Horrors of using Azure Kubernetes Service in production

Azure Kubernetes Service (AKS) was recently marked as GA. We decided to move our production workload to it last month. Following is an account of what its really like to use it in production.

1. Random DNS failures

We started seeing random DNS failures right away, both for domains outside azure (eg sqs.us-east-1.amazonaws.com) and even for hostnames inside the Azure Virtual Network. While they would resolve eventually after multiple retries, it was surprising that a fundamental feature like DNS would be broken.

Azure Support told us that resolution of DNS names that point outside of Azure was not their problem (which is surprising, since that is what DNS is for). They would only work on DNS failures for hostnames inside Azure.

Azure resolved the issue by blaming CPU/Memory usage. We were told not to use too much CPU/Memory if we wanted the DNS to work reliably!

Apart from the ridiculousness of this resolution, they ignored our response when we told them the issue mostly surfaces duing application startup when cpu/memory usage is minimal.

2. Required daily reboot of Kubernetes API Server

After a few days we noticed that we could no longer launch Kubernetes Dashboard. After going through a harrowing time of dealing with multiple azure support personnel, this issue was resolved to be valid and the only resolution was to reboot the Kubernetes API Server.
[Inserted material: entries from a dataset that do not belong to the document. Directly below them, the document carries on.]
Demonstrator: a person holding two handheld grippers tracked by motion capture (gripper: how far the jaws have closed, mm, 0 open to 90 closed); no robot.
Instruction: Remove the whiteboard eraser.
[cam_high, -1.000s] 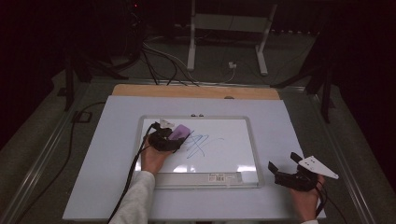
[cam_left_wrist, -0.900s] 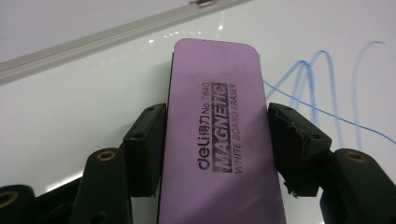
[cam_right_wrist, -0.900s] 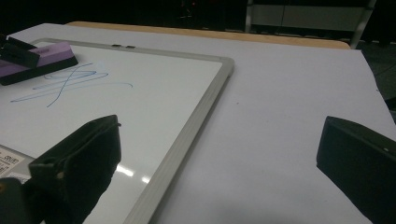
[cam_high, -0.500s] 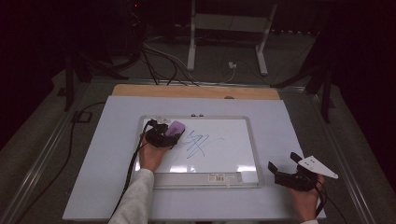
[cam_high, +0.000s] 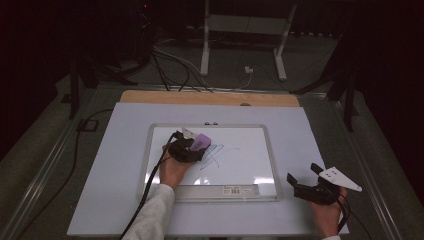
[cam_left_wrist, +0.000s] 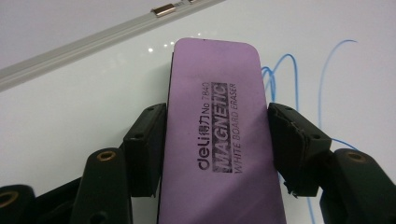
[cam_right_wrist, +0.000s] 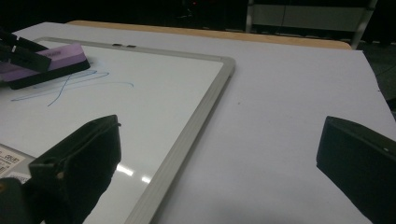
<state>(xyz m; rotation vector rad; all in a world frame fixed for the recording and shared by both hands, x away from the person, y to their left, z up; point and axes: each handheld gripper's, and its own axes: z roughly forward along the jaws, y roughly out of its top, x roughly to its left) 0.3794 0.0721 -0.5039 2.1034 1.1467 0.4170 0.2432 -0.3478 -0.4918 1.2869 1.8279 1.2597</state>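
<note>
Eraser (cam_left_wrist: 215, 135), purple, magnetic whiteboard type, printed top face up; pinched across its width by the left gripper (cam_high: 192, 150), one black jaw pressed on each long side, with roughly the near half of its length between them and the far half projecting beyond the tips. Position: flat on the whiteboard (cam_high: 250, 167), left of centre and toward the far edge, at the left end of the blue marker scribble (cam_high: 216, 156), whose lines run on to the right and nearer side. Long axis: in line with the jaws, pointing away from the person and slightly right across the board; the dark felt underside rests on the white surface as far as can be told. Right gripper (cam_high: 310, 184): jaws spread wide, nothing between them, held over the pale table cover (cam_high: 320, 135) just off the board's near right corner. Risks, as judgement: a shallow side grip could let the eraser twist or slip out under wiping pressure; a tilted stroke would lift one edge and leave streaks of ink; the unpinned board could slide on the cover, since the right gripper is not bracing it.
</note>
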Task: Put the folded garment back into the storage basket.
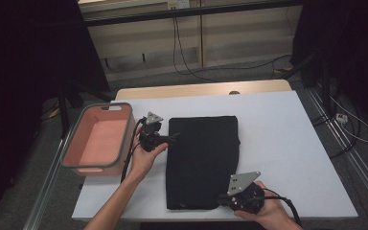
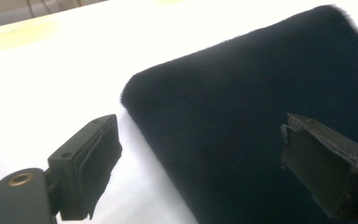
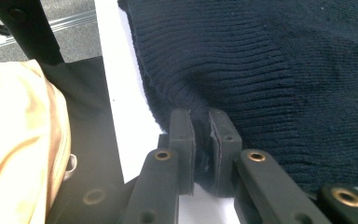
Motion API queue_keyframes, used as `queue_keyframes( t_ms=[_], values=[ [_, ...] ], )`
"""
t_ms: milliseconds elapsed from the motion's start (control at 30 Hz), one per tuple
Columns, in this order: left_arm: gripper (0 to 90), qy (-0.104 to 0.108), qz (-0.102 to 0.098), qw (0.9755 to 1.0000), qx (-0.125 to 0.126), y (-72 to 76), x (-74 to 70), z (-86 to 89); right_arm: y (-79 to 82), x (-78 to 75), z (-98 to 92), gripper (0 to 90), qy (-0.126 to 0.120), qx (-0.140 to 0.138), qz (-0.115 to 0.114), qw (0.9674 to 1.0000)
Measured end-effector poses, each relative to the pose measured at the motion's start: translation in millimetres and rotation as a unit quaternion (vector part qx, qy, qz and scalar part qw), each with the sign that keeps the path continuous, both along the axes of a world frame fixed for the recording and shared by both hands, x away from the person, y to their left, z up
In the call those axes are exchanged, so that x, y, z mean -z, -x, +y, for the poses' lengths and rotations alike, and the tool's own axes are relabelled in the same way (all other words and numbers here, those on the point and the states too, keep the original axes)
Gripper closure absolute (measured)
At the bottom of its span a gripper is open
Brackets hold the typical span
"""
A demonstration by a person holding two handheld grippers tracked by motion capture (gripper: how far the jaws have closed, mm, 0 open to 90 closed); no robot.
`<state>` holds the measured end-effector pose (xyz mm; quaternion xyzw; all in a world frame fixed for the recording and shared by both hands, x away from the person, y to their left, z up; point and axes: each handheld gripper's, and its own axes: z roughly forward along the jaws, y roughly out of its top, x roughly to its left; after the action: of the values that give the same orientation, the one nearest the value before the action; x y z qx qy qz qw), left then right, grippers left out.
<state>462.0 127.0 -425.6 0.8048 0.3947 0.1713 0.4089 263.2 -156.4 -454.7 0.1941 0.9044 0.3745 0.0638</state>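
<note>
A folded dark knitted garment (image 1: 202,158) lies flat in the middle of the white table (image 1: 278,129). My left gripper (image 1: 175,139) hovers at its left edge near the far corner, jaws wide apart. In the left gripper view the gripper (image 2: 200,135) stands open over the garment's edge (image 2: 242,93), with nothing pressed between the pads. At the garment's near right corner my right gripper (image 1: 220,197) is shut. The right gripper view shows that gripper (image 3: 201,123) pinching a fold of the ribbed knit (image 3: 270,65) at the table's front edge.
A pink basket with a grey rim (image 1: 124,139) stands at the table's left edge, just beside my left hand. A pale orange cloth (image 3: 14,140) shows below the table's front edge (image 3: 121,102). Cables run across the floor behind the table.
</note>
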Motion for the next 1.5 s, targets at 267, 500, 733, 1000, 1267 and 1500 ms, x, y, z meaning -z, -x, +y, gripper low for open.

Since the API Server is managed by Azure, this meant opening a support ticket, escalating it to engineering, and then asking them to reboot it.

This problem would resurface daily, so we had to open a ticket every single day and escalate it to get the API Server rebooted.

I had to document this procedure in an email to Azure Support so they could escalate the daily tickets without asking too many questions over and over again.

doc

3. Container crash would bring down entire node

If a docker image would crash, it would bring down the entire underlying VM. The only way to recover would be to login to the Azure portal and manually reboot the vm.

The resolution by Azure Support: "Yeah this is your problem. Just make sure your containers never crash".

This is what its like to use @Azure Kubernetes in production. Every day since the last week pic.twitter.com/BLxn5EwkW4
— Prashant Deva (@pdeva) July 13, 2018

4. Unrecoverable cluster crash

One day I woke up to find every single node in the Kubernetes cluster was down! Rebooting the nodes from Azure portal did nothing.

Azure support tried to bring the cluster back up, but the nodes would keep going down regardless. Eventually after > 8 hrs, they finally brought the cluster back up, but we could no longer run any containers on it! From that point on, our containers wouldnt even start, the error message would point to some Golang code (our application is in Java). Yet Azure support blamed it as 'issue on your end' and closed the ticket.

DiCEtMdVQAAHTTy

We now sat with a cluster we couldn't deploy containers on, but which Azure considered fine.

5. SLA violation ignored

Even though there is no SLA for AKS, the individual VM nodes do have to abide by the 99.9% SLA of Azure. Since the VMs were down for many, many hours we opened a ticket to claim SLA on it, and Azure simply ignored it! It remains open and ignored weeks later.

Conclusion

Azure Kubernetes Service (AKS) is alpha product marked as GA by Microsoft.
Azure Support has been the worst support experience of my life. Not only were our P1 tickets (with <1hr response time) answered after >24 hours, the resolution of the tickets were laughable. Ignoring the SLA violation is downright fradulent behavior.

We have finally moved to Google Cloud which has the best Kubernetes implementation out there.